What is being asked: Collect all lines containing the word "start" from the data.

Given data:
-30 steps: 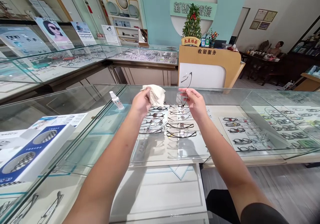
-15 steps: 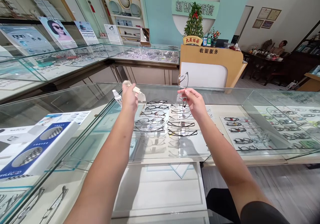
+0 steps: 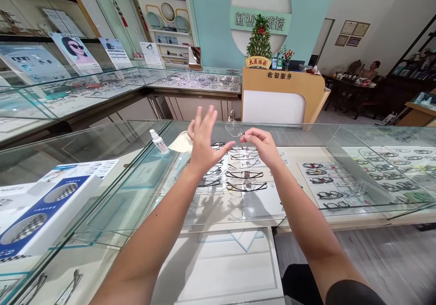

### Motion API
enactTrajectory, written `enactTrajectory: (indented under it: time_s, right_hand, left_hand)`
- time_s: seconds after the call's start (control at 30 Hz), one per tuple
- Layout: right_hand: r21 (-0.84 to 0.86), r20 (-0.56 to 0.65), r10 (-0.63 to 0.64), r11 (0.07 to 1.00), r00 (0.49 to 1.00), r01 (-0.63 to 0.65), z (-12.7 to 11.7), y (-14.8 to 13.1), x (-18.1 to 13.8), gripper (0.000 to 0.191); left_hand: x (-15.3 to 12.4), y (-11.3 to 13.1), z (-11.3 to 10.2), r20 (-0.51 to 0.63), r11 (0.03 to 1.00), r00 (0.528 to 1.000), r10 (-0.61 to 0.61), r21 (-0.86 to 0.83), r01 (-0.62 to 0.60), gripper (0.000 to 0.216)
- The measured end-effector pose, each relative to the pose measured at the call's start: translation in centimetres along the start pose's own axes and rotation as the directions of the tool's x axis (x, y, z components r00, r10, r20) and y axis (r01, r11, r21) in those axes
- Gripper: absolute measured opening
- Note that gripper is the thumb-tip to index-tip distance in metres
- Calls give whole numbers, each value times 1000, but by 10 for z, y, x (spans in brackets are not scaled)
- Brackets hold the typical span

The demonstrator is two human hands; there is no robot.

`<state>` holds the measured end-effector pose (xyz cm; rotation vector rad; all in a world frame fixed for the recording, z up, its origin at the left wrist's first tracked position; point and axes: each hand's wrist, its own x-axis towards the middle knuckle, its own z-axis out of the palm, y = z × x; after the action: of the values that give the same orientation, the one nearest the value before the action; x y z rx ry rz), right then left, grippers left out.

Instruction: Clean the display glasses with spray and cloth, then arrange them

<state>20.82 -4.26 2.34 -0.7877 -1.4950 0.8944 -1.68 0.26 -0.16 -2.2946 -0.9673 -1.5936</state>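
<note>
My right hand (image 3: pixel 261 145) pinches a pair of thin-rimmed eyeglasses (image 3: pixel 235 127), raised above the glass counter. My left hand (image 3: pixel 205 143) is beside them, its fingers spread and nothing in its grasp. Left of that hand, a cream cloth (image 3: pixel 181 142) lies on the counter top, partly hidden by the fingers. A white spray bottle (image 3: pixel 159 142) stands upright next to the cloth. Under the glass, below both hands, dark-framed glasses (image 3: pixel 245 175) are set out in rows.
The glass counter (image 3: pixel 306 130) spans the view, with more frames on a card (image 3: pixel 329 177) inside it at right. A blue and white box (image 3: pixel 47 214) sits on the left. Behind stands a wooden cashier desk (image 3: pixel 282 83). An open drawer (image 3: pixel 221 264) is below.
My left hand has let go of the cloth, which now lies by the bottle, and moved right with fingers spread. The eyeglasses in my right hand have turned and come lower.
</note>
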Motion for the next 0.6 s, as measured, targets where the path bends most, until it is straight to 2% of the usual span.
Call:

Answer area:
- time_s: seconds after the call's start (control at 30 Hz), one per tuple
- The measured end-effector pose, each relative to the pose measured at the call's start: translation in centimetres along the start pose's own axes and rotation as the directions of the tool's x axis (x, y, z components r00, r10, r20) and y axis (r01, r11, r21) in those axes

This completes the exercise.